*** Opening of DATA SECTION ***

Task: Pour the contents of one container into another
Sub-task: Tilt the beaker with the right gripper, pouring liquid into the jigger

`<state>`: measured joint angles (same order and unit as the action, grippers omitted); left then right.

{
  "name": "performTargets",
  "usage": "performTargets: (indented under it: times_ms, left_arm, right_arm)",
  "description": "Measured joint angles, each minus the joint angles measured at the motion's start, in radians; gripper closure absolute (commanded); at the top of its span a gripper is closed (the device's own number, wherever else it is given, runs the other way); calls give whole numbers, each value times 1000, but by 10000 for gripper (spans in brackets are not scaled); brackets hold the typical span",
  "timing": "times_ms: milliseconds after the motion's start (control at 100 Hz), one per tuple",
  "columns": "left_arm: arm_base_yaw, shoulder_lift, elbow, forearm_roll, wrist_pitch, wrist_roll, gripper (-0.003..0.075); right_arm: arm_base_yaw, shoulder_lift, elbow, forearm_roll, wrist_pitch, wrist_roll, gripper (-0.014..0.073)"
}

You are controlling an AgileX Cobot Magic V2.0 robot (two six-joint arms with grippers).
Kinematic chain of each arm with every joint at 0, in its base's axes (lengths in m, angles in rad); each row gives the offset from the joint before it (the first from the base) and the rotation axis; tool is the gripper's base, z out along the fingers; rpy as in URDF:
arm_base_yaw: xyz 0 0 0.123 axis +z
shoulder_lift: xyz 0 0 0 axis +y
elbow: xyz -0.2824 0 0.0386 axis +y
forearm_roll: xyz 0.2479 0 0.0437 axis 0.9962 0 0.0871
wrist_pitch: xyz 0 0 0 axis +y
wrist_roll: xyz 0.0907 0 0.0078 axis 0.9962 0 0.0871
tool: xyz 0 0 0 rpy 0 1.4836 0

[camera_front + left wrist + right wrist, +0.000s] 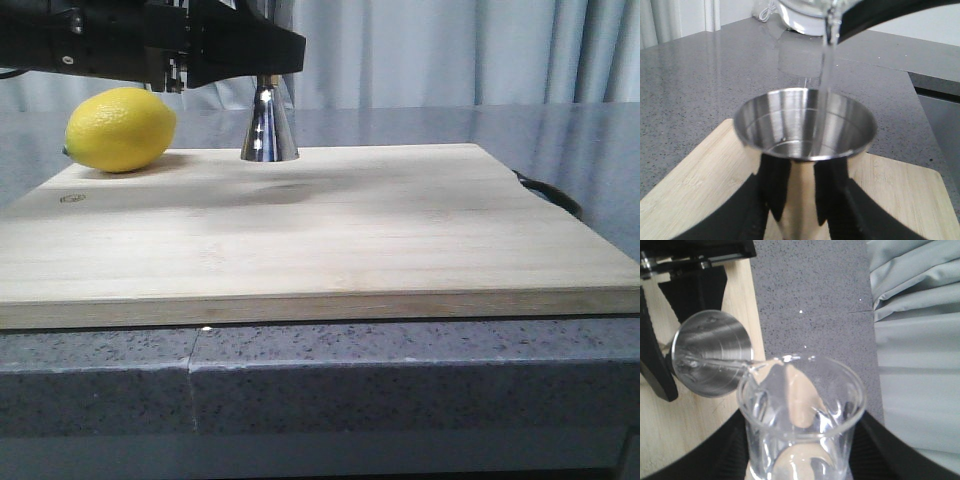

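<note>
Surface: grey speckled stone, its front edge nearest the front camera.

Board: pale wood, lying flat on the surface and covering most of it in the front view.

Lemon: yellow, at the far left corner of the board, left of the jigger and apart from it.

Jigger: mirror steel, upright at the far edge of the board, its upper part hidden behind the arm in the front view. From the left wrist its open cup shows a little clear liquid at the bottom.

Left hand: black fingers pinching the jigger's lower body on both sides.

Beaker: clear glass, tilted, held above and just beside the jigger's mouth. A thin clear stream falls from its lip into the cup.

Right hand: black fingers pressed against either side of the beaker, gripping it.

Cable: black, at the board's right edge.

Curtain: pale grey folds, farthest back.
</note>
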<state>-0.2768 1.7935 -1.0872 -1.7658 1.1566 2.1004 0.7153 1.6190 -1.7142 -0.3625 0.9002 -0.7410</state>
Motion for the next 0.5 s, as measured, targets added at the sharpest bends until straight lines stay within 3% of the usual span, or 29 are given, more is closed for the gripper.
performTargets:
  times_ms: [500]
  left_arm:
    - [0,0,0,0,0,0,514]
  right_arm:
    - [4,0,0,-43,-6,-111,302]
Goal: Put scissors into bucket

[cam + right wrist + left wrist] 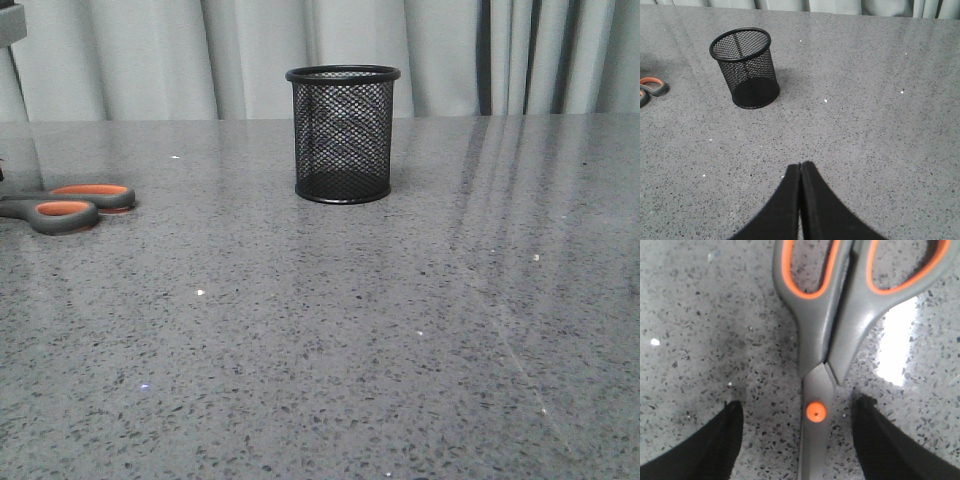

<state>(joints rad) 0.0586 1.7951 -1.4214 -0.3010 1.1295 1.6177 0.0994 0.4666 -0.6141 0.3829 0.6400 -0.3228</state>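
Observation:
The scissors (70,205) lie flat on the grey table at the far left, grey handles with orange lining; the blades run off the left edge of the front view. In the left wrist view the scissors (825,335) lie between my open left gripper (799,407), one black finger on each side of the orange pivot screw (816,412), not touching. The bucket (343,134), a black wire-mesh cup, stands upright and empty at the middle back; it also shows in the right wrist view (745,67). My right gripper (800,165) is shut and empty above the table, well short of the bucket.
The grey speckled tabletop (400,330) stretches across the front view. Pale curtains (150,50) hang behind the table's far edge. The scissor handles (650,86) show at the edge of the right wrist view.

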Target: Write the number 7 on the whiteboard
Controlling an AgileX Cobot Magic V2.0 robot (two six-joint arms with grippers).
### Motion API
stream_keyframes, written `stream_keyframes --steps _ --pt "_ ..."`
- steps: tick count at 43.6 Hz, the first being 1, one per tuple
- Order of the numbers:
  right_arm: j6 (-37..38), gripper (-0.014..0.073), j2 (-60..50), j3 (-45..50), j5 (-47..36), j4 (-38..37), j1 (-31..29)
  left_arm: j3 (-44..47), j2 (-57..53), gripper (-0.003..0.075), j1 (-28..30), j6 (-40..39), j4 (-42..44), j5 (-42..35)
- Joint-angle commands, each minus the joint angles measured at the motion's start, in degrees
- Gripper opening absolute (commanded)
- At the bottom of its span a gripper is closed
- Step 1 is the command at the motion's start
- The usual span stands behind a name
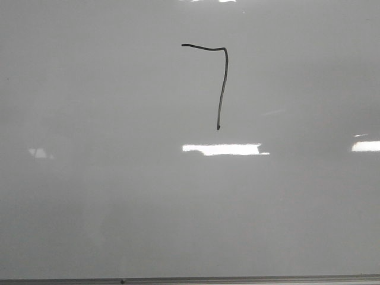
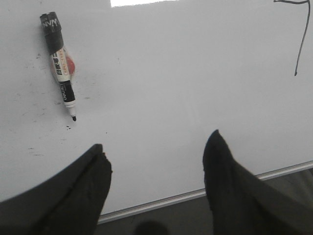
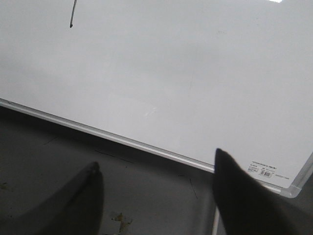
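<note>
The whiteboard point(image 1: 119, 196) fills the front view, glossy pale grey with a thin metal edge strip along its near side. The number 7 point(image 1: 222, 83) is drawn on it in thin black marker, a short top bar joined to a long downstroke. Part of it shows in the left wrist view point(image 2: 302, 44) and its lower end in the right wrist view point(image 3: 72, 17). A black and white marker point(image 2: 59, 61) lies uncapped on the board. My left gripper point(image 2: 156, 147) is open and empty, above the board near its edge. My right gripper point(image 3: 156, 164) is open and empty, above the dark table beside the board's edge.
The board's metal edge strip point(image 2: 186, 196) and its corner point(image 3: 293, 188) border a dark grey table surface point(image 3: 122, 186). A small printed label point(image 3: 261, 171) sits near that corner. Bright light reflections point(image 1: 222, 149) lie on the board.
</note>
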Motion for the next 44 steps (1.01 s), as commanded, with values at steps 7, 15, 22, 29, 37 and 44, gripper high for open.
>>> stream_keyframes --steps 7,15,22,29,37,44 --pt "-0.1 0.0083 0.7 -1.1 -3.7 -0.5 -0.5 -1.5 0.2 0.0167 -0.4 -0.6 0.9 -3.9" --pt "-0.1 -0.0064 0.7 -1.1 -3.8 -0.5 -0.5 -1.5 0.2 0.0027 -0.4 -0.6 0.8 -4.0" --pt "-0.1 -0.0067 0.7 -1.1 -2.9 -0.3 -0.5 -1.5 0.2 -0.002 -0.4 -0.6 0.8 -3.9" --pt "-0.1 -0.0067 0.7 -1.1 -2.9 -0.3 -0.5 -1.5 0.2 -0.002 -0.4 -0.6 0.8 -3.9" --pt "-0.1 -0.0067 0.7 -1.1 -2.9 -0.3 -0.5 -1.5 0.2 -0.002 -0.4 -0.6 0.8 -3.9" --pt "-0.1 -0.0067 0.7 -1.1 -2.9 -0.3 -0.5 -1.4 -0.1 -0.002 -0.4 -0.6 0.8 -4.0"
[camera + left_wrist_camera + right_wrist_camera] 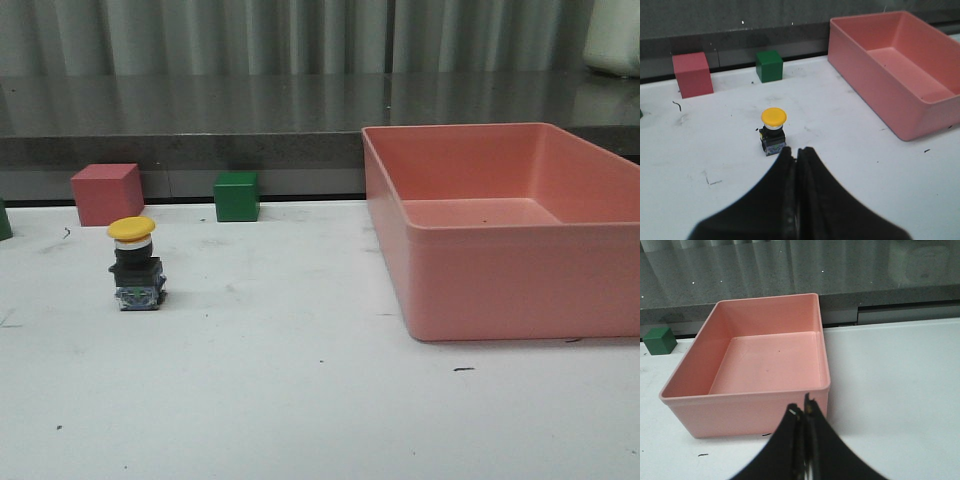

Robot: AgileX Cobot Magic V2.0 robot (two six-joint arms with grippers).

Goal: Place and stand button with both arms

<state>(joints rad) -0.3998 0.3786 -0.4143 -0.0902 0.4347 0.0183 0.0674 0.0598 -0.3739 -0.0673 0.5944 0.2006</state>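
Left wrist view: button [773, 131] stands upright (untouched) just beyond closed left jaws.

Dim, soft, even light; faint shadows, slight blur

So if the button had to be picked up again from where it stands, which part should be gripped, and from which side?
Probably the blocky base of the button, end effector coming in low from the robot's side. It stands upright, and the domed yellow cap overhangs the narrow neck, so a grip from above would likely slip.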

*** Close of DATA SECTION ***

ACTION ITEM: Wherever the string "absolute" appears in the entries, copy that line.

TASK RESULT:
  "description": "Measured joint angles, each minus the joint angles measured at the motion's start, in radians; gripper closure absolute (commanded); at the top of its span a gripper is closed (the device's own number, wherever else it is given, runs the other way); calls give whole numbers, each value times 1000, but by 10000 for gripper (spans in brackets are not scaled); brackets hold the typical span",
- Gripper opening absolute (commanded)

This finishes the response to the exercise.